For each device, state which of the three edge budgets from Section 1 (compute-and-memory, energy, connectivity) binds hardest, and what on-device learning strategy you would choose as a result: (a) a smart watch that is charged nightly but has a fast Bluetooth link to a paired phone; (b) a remote agricultural sensor on solar power with a once-a-day satellite uplink; (c) a flagship phone with abundant memory and compute but a strict metered cellular data plan. Explain why a strategy that fits one device would waste the wrong budget on another.
In Code 14.9.1 the one-scalar adapter beats the full update because only 60 local examples are available. Sweep the local dataset size from 60 up to several thousand examples and plot the held-out loss of both methods against it. Find the dataset size at which the full update catches up to the adapter, and explain in terms of degrees of freedom why the crossover happens there. Then add a second, unrelated personal direction to the user's data and show how the rank-one adapter's advantage shrinks when the personal variation no longer fits its single direction.

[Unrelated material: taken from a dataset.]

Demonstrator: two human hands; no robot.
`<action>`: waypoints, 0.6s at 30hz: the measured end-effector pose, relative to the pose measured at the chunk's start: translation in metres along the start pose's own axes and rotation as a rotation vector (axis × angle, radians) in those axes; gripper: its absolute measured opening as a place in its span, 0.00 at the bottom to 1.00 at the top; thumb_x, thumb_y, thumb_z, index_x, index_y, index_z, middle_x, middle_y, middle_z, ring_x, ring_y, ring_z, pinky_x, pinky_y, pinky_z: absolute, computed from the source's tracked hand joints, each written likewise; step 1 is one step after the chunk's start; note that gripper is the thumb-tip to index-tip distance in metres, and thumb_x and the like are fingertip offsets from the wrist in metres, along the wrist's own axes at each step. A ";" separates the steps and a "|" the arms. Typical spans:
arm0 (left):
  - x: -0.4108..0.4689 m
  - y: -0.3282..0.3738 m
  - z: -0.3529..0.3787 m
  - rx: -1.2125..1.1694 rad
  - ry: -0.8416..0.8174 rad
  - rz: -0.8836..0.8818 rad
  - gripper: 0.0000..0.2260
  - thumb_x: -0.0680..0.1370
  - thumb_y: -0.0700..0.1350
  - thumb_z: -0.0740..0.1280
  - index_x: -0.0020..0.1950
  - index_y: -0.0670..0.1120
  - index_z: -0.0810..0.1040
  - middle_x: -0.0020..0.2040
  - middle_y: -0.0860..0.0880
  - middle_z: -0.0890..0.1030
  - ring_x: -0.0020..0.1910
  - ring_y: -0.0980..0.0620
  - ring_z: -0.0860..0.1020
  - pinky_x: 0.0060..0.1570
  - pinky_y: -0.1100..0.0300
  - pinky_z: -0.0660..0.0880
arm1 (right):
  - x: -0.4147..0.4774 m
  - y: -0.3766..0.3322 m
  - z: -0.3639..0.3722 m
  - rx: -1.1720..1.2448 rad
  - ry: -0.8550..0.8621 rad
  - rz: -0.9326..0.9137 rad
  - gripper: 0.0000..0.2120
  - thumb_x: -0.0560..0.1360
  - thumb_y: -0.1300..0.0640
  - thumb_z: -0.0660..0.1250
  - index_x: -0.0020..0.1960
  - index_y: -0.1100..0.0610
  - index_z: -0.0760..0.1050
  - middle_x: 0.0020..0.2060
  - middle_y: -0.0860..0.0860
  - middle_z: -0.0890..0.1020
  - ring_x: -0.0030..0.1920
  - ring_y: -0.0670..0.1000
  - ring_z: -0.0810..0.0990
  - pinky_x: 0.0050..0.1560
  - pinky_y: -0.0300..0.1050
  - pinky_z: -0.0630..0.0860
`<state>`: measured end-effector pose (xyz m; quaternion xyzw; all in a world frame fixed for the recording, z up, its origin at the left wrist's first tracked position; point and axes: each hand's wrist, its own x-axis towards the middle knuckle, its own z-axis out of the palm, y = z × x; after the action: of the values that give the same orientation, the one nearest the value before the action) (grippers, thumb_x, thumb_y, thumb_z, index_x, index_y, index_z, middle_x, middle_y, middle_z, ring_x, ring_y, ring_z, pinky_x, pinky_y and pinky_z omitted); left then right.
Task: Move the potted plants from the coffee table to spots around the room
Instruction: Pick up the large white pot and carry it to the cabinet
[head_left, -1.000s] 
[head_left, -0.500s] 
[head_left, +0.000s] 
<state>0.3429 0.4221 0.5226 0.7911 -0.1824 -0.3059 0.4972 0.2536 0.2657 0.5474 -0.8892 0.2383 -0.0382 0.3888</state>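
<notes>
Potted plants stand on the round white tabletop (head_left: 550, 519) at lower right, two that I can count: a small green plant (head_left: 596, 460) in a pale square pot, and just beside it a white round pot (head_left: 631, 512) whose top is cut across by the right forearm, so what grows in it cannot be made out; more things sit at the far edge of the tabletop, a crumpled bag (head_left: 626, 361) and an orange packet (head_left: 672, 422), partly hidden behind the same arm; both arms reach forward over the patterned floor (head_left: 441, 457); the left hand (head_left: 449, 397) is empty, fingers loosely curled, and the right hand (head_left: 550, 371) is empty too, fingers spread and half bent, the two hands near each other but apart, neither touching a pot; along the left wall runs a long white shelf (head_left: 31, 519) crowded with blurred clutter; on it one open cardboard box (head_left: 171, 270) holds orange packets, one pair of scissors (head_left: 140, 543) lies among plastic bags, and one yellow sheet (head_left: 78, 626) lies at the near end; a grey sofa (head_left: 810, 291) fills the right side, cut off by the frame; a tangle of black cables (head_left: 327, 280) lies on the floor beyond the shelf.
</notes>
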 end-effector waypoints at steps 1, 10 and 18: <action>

A device runs the first $k$ of $L$ equal-cost layers locally and sends the activation at layer $k$ to the cloud. Suppose the activation at layer $k$ has size $s_k$ bytes and the link moves $B$ bytes per second, while the device computes one layer in time $c$. Write the per-inference time as a function of $k$ (device compute plus activation upload plus cloud compute), and find the $k$ that minimizes it when $s_k$ first shrinks and then grows across the network (an hourglass shape). Argue qualitatively how your optimal cut moves if the link $B$ gets slower, and connect this to the communication-cost reasoning of Chapter 10.